La France immorale
Mots clés : guerre
Dans les heures qui ont précédé le plaidoyer du premier ministre britannique Tony Blair en faveur de la guerre, trois membres de son cabinet ont démissionné. Si deux d'entre eux occupaient des postes qualifiés de juniors, le troisième était quant à lui une figure de proue des travaillistes. Il s'agit de l'ex-ministre aux Affaires étrangères et ex-leader aux Communes, Robin Cook. L'essentiel de l'argumentation de M. Cook tient en un mot: unilatéralisme. Que son pays se soit rallié au principe de la guerre préventive l'a donc convaincu de tirer sa révérence. Selon lui, la Grande-Bretagne va souffrir durablement de la position adoptée par son premier ministre.
Lorsqu'on s'attarde quelque peu aux discours de Blair et des siens, on ne peut constater qu'une chose: c'est la faute des Français.

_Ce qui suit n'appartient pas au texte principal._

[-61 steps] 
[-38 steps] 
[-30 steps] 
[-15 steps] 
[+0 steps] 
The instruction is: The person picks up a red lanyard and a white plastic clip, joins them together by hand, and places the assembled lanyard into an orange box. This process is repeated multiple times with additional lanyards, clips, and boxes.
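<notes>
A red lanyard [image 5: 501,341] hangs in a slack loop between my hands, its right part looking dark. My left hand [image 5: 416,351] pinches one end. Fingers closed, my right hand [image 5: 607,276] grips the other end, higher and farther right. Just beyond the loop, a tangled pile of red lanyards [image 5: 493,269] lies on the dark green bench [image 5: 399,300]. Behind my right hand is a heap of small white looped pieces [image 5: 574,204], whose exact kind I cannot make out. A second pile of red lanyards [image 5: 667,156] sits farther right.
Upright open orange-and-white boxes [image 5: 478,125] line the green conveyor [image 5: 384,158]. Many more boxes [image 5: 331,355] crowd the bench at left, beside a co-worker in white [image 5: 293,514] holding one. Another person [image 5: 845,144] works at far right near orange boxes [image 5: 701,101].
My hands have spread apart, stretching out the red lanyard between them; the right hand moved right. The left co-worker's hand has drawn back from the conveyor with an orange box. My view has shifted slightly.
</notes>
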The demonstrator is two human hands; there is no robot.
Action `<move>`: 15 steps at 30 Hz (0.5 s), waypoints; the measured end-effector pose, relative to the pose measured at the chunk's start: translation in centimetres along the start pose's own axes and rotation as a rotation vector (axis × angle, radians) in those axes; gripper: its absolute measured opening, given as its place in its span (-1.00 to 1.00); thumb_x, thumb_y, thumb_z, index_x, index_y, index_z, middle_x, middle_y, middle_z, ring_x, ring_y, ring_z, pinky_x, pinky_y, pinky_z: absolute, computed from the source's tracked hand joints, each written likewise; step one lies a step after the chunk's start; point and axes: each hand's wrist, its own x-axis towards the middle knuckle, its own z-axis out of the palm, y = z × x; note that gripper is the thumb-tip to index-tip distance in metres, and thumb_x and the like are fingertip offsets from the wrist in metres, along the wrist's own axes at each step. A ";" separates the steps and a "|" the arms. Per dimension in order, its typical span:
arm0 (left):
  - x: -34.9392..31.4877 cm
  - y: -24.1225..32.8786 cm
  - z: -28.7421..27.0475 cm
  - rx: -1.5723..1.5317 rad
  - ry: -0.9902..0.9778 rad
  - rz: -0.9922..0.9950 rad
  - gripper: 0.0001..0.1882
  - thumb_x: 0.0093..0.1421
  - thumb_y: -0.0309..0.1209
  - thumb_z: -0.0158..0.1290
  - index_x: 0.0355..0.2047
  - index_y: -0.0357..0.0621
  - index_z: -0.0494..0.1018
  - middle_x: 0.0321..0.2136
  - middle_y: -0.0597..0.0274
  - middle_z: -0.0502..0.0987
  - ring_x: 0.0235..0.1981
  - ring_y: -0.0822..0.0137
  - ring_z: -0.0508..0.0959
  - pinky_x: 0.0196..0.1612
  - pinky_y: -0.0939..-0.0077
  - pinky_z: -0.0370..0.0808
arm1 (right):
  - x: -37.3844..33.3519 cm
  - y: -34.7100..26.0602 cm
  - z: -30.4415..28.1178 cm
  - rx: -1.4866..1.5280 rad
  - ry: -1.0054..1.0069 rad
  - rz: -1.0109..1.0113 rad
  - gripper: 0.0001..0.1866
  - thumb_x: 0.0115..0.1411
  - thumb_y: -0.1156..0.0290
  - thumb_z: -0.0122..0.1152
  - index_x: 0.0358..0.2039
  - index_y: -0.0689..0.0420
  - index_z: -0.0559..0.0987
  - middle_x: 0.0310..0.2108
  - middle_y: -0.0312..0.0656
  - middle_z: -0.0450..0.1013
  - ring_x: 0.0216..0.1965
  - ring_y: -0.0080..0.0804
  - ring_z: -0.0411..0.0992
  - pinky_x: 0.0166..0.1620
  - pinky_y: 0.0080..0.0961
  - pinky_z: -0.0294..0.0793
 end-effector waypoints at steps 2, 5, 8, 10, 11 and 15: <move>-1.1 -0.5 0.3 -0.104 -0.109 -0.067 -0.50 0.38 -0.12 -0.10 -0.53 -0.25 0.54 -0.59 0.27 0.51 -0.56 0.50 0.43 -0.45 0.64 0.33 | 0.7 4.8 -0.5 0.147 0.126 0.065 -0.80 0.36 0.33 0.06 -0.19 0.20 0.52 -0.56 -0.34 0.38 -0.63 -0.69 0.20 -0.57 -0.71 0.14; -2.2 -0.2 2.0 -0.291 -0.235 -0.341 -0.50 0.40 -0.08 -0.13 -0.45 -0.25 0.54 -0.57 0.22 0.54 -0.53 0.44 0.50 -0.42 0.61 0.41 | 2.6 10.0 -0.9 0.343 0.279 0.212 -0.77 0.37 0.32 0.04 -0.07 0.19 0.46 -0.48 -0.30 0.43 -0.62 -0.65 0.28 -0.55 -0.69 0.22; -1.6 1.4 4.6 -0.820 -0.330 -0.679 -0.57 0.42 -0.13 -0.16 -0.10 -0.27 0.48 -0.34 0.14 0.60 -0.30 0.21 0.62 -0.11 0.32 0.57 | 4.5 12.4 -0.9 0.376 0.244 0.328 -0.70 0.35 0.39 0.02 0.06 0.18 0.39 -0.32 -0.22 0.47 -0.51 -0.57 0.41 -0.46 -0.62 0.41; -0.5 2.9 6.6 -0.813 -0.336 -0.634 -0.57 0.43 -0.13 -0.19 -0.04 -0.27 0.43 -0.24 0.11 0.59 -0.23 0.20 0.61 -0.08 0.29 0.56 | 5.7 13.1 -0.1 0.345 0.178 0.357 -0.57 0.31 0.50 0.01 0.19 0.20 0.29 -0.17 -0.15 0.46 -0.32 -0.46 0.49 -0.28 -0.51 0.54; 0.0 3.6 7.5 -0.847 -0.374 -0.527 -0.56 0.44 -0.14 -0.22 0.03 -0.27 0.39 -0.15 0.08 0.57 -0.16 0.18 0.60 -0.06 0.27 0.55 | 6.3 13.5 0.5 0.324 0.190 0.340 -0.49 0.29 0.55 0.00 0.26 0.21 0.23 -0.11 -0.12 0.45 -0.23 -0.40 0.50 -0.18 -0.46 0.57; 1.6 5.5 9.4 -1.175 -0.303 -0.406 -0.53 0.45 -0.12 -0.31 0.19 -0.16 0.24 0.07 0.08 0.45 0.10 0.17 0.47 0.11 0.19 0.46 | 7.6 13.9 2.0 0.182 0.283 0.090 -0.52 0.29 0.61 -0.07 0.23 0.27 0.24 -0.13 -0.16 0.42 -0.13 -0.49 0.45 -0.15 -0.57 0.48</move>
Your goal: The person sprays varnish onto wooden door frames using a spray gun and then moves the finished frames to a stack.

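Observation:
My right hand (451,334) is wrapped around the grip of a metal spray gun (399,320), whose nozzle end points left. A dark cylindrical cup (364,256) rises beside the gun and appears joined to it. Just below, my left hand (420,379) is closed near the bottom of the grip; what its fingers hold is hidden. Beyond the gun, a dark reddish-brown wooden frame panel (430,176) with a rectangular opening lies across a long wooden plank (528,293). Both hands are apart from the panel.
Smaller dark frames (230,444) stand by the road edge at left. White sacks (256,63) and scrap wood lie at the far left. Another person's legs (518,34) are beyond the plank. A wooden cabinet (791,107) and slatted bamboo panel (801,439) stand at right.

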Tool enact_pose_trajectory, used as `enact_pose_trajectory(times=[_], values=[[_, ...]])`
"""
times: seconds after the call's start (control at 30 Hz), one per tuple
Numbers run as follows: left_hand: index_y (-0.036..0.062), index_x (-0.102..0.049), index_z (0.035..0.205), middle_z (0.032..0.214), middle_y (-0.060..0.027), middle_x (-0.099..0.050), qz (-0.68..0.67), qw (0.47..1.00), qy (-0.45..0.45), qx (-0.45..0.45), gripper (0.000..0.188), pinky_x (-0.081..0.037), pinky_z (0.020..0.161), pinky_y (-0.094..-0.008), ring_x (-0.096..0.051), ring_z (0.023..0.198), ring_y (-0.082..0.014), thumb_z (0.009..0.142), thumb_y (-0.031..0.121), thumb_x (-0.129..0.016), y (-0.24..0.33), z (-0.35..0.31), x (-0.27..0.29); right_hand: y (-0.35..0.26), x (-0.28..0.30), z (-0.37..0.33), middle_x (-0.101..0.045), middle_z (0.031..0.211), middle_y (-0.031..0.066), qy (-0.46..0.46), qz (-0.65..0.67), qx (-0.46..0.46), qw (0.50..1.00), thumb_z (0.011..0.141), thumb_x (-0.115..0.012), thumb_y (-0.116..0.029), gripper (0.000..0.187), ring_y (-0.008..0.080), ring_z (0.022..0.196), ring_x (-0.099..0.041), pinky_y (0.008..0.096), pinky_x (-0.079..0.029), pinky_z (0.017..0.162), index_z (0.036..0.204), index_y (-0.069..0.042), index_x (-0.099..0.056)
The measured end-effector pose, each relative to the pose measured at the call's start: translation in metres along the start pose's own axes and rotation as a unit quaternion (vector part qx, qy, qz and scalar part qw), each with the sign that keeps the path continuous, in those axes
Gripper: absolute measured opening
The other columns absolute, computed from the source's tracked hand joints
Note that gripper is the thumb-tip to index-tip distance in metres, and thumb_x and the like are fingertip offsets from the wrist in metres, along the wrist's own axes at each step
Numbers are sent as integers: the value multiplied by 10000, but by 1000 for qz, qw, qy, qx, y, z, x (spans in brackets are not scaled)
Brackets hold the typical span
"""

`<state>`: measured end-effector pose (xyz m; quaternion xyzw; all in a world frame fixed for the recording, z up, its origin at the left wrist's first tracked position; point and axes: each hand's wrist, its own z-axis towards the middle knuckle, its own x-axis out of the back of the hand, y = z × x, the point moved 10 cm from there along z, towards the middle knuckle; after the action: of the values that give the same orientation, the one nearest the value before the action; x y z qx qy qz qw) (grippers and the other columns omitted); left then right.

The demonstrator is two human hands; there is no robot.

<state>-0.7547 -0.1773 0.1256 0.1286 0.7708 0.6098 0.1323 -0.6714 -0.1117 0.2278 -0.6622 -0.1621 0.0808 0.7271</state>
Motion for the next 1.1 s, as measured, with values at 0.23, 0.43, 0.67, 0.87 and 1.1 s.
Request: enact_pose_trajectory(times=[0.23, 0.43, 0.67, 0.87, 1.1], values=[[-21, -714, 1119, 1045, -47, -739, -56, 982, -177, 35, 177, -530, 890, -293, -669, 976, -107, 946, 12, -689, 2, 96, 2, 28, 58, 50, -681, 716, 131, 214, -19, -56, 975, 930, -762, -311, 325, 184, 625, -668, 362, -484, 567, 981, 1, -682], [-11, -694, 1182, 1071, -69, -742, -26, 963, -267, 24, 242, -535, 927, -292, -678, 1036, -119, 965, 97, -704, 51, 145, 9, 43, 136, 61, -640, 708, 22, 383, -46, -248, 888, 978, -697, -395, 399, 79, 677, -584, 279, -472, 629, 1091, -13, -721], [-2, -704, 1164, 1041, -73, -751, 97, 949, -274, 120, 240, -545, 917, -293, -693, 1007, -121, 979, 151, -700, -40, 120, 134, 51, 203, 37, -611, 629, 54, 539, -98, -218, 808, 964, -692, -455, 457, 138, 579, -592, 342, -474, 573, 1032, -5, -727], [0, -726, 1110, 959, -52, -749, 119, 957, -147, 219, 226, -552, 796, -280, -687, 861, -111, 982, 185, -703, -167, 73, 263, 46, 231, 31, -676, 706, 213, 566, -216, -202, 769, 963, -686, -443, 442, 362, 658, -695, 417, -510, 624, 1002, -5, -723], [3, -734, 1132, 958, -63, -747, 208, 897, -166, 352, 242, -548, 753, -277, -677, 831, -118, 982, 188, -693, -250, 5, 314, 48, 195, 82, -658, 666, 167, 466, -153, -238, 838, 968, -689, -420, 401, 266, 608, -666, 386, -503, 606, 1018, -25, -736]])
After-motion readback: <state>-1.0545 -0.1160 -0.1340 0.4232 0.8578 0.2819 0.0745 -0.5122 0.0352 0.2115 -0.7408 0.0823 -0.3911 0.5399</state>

Oubliés, les Allemands, les Russes, les Chinois et tous ces membres du Conseil de sécurité des Nations unies qui souhaitaient tout simplement que le temps demandé par les inspecteurs pour poursuivre leur mandat soit accordé. Oubliées, les opinions publiques, surtout la britannique, opposées à une guerre aux objectifs brumeux. Oubliées, les exigences inhérentes au droit international. Oublions tout cela: la France est coupable. La preuve, Blair et Bush la partagent, relève de la morale. Fallait y penser!
La morale... Nous, c'est-à-dire les Britanniques et les Américains, nous avons «la force morale pour agir». C'est dit, et cela induit que la France en est totalement dépourvue. C'est bien possible. Mais faute d'en avoir la preuve ou la conviction, il vaut mieux s'attarder à cette évocation de la pureté. En effet, dans la foulée de ces élucubrations toutes fondues dans le sacré, on n'a pas manqué de glisser que la France avait des intérêts économiques particuliers. Ce qu'il y a de curieux, voire de sidérant, avec ce type d'affirmations, c'est qu'il suppose que la justice est exclusive à tel pays, que la liberté est exclusive à tel autre, que l'intérêt, l'économique s'entend, est exclusif à telle nationalité ou... religion! Il y a pire.
Si on comprend bien, nous allons être témoins de la guerre pure. Bigre! Pour la première fois dans l'histoire de l'humanité, nous allons assister à la guerre faite par altruisme, par grandeur d'âme. Depuis deux ou trois jours, Blair et Bush nous le disent et nous le redisent: on ne fait pas cela par intérêt. C'est très curieux, cela, car si on saisit bien le propos de ces messieurs, la France est trop amorale pour faire la guerre au dictateur Hussein parce que cela serait contraire à ses vastes intérêts commerciaux.
Tant qu'à être dans les questions d'intérêts, restons-y. Est-ce qu'en s'opposant à deux des cinq puissances économiques les plus importantes au monde, la France ne va pas perdre bien davantage? La réponse? Tout un chacun la connaît.